SootSprite · 13/06/2017 20:49

They are arseholes, I hope you're not too upset by all this OP x

BoraThirch · 13/06/2017 20:50

I think you should just leave it for now and see where the nanny parks next time.

NDN is freaking out about childcare, but honestly they caused this issue by banning the nanny from parking on their drive.

Rhodiolia · 13/06/2017 20:52

That certainly escalated quickly!
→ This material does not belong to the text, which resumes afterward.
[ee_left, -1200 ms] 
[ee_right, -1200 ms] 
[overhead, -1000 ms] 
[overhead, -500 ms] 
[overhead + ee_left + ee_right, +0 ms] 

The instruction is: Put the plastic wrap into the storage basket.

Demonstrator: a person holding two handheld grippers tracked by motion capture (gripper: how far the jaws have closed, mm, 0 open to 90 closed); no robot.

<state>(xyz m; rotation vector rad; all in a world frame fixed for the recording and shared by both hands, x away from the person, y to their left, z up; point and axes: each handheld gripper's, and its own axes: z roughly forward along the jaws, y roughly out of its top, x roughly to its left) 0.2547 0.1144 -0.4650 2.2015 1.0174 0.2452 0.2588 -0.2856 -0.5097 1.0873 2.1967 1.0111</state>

Shock

diddl · 13/06/2017 20:53

"as she'd honestly believed I was at work "

Well she shouldn't assume stuff, should she?

It wouldn't have been so bad her parking there if she was then available to move her car when Op wanted.

And here's a radical thought.

Put some sand on the drive, NDN's & let the nanny park there!

Kokusai · 13/06/2017 20:55

She's a total fucking bitch!

I think DH should go round and tell them THEY are he ones causing a problem by letting THEIR nanny park over OUR drive and they need to stop being such incknsiderate people and how DARE they have a go at you.

thatdearoctopus · 13/06/2017 20:55

Yes, the "I'm going to have to seriously consider whether I can continue working for you" is a direct threat. Otherwise, she'd have walked out then and there.

wheatchief · 13/06/2017 20:58

This reply has been deleted

Message withdrawn at poster's request.

thatdearoctopus · 13/06/2017 20:58

And I'm another one wondering why she couldn't have parked in front of their drive, as opposed to yours if, as far as she supposed, both of you were out and she intended to move her car before they got home? Nothing to stop her blocking their drive in that case, was there?

notapizzaeater · 13/06/2017 20:59

When is the nanny due back - I'd be tempted to see if she parks again - if she does I'd report it yo the local Bobby

CandleWithHair · 13/06/2017 20:59

In the interests of a quiet life NDN should pay for Nanny to get whatever it is that's leaking fixed, then she can use their stupid sodding driveway like a normal person.

I feel for you OP, this is utterly ridiculous and totally unnecessary!

thatdearoctopus · 13/06/2017 21:00

I don't think there's any point whatsoever in contacting the police in this case. They look after their own, so it's highly unlikely they'll give them a bollocking.